A single conversation with a wise man is better than ten years of study. ~Chinese Proverb
Although I thoroughly enjoy talking to my tansies and trilliums, I sometimes enjoy a conversation with a little more depth and meaning. In fact, when I recently read this short article in USA Weekend entitled “Want to be Happy? Have a Conversation”, my first thought was about how much I miss some of my old friends that I used to have nice long talks with.
Since I work from home, there can be entire weeks when I don’t talk to anyone other than the sales clerks at the grocery store and the employees of the local library.
Thankfully, being a writer often provides an opportunity to discuss great topics with great minds, such as professors, scientists and other deep thinkers out here on the worldwide web.
Take, for example, my original post to this blog on the Psychology of Green Gardening. I had the opportunity to contact both Dr. Richard Ryan, a Professor of Psychology, Psychiatry and Education at the University of Rochester and Dr. Michael Steger, PhD, an Assistant Professor in the Counseling Psychology and Applied Social Psychology programs at Colorado State University. We discussed ideas about the relationship of gardening and doing good and whether they thought that environmentally friendly gardening could be good for the soul. How fun!
I love that sort of conversation, even when it is held online or through email. An intelligent exchange of ideas with inspired and educated people just energizes me. I swear, if Albert Einstein was still alive and had email or twitter or a Facebook page, I’d track him down!

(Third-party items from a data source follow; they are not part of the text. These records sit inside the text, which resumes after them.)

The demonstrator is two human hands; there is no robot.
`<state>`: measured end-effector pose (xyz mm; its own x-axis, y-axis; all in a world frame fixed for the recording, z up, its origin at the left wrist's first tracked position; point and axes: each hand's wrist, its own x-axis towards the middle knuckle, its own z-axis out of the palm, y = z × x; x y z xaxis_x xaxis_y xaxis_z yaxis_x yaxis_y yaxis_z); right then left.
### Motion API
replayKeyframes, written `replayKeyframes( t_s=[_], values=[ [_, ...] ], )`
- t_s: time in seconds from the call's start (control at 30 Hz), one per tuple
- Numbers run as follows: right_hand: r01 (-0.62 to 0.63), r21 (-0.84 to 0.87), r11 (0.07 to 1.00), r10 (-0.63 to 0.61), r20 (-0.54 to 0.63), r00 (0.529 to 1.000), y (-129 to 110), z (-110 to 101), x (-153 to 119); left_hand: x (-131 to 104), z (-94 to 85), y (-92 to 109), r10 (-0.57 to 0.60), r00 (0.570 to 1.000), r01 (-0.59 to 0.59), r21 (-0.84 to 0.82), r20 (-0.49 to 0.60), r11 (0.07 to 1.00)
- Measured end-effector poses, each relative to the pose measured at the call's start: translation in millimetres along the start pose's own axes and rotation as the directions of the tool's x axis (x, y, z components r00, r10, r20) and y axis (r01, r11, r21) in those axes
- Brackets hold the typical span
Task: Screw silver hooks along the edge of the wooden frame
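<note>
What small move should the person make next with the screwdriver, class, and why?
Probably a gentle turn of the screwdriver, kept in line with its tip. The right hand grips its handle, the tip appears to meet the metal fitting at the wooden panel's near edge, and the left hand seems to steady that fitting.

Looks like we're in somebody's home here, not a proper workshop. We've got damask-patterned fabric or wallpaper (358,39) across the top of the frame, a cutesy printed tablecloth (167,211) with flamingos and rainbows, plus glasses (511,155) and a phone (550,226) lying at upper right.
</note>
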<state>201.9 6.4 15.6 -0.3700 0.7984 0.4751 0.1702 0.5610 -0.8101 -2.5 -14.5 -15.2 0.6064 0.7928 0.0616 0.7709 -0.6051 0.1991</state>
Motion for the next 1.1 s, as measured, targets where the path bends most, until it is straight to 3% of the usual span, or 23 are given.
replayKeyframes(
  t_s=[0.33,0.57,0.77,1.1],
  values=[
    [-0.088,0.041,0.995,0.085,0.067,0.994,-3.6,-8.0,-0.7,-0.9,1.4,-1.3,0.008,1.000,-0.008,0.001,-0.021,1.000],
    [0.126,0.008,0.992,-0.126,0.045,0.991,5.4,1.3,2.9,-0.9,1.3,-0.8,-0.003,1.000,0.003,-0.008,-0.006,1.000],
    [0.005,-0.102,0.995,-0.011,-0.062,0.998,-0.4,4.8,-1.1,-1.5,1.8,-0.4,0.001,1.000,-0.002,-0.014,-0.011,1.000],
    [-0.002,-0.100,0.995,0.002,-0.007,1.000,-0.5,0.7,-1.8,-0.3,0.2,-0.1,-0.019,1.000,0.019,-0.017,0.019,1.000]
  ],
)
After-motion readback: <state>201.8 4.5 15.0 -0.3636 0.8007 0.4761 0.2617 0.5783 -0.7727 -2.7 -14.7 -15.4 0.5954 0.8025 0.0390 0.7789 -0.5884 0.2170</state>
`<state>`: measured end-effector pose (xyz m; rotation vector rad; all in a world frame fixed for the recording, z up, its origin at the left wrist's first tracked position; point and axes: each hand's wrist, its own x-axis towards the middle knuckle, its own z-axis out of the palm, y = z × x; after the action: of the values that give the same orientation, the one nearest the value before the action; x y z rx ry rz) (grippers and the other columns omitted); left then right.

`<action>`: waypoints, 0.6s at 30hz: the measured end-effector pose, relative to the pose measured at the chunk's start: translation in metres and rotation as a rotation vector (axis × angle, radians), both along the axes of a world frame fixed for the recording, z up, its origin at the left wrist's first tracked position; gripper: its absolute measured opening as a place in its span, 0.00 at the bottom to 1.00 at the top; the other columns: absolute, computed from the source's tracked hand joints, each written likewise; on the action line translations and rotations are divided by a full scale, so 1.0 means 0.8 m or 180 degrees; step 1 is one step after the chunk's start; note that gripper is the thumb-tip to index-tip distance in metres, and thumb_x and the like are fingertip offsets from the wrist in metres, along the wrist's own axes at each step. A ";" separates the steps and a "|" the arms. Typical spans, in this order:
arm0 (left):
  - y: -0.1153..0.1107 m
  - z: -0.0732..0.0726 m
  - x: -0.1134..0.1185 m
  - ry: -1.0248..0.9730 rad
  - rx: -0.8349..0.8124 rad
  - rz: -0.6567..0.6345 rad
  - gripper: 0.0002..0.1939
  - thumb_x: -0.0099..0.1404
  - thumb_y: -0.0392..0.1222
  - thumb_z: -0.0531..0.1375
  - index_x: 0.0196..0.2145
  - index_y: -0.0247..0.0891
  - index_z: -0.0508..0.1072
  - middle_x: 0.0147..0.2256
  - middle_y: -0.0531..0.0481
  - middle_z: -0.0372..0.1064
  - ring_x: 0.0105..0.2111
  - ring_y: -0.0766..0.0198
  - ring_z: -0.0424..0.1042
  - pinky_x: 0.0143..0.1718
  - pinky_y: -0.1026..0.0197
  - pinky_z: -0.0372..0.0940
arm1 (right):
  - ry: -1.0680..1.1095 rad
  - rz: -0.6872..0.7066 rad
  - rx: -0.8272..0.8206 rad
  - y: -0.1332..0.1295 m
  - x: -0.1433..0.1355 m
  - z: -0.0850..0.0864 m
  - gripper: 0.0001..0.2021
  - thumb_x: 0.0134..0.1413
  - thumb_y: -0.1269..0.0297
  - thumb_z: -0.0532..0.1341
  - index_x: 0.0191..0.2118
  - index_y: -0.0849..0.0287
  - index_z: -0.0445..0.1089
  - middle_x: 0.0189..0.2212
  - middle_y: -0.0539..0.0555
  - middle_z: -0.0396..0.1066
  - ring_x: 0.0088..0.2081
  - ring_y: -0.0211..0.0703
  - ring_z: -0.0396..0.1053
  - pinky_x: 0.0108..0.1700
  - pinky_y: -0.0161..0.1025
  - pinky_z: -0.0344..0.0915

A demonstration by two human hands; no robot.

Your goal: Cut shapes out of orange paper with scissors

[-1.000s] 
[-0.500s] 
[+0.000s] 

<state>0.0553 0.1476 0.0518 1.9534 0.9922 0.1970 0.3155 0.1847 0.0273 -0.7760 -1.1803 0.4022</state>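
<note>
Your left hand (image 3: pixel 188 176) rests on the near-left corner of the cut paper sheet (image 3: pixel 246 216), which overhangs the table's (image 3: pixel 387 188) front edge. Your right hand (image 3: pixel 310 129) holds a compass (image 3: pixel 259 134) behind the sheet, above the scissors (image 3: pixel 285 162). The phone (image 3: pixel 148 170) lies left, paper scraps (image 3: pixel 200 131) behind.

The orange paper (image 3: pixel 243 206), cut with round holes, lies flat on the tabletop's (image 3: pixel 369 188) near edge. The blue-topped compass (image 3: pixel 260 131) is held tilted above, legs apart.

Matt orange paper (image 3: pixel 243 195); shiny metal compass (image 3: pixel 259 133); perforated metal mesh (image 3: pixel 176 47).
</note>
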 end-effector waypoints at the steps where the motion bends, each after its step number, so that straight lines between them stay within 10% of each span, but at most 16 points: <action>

Which leads to the study mentioned above, in the USA Today article.
Dr. Matthias Mehl, a psychologist at the University of Arizona, conducted the original study on conversation and happiness. In Dr. Mehl’s study, they found that “higher well-being was robustly related to having less small talk and more substantive conversation.” In other words, deep thoughtful conversations make people happier than idle chitchat.
Collectively, the studies of Ryan and Steger and Mehl can mean only one thing: you need to invite people to your garden to sit around and have deep, interesting conversations!
However, there are SOOOOOoo many people out there on the worldwide web that we want to discuss ideas with, and we can’t invite them all to our gardens! But we can share conversations with them online. Even Dr. Mehl, in our brief email conversation, admitted that he thinks “there are probably ways to have substantive conversations and really connect to other people on the internet.”
So talk to me! Add your comments to this blog, follow us on Twitter, join or start a conversation on our Facebook Fan page, or use the Contact link to send an email. Share your thoughts, ideas, suggestions or even your criticism. I'd love to know what you are thinking!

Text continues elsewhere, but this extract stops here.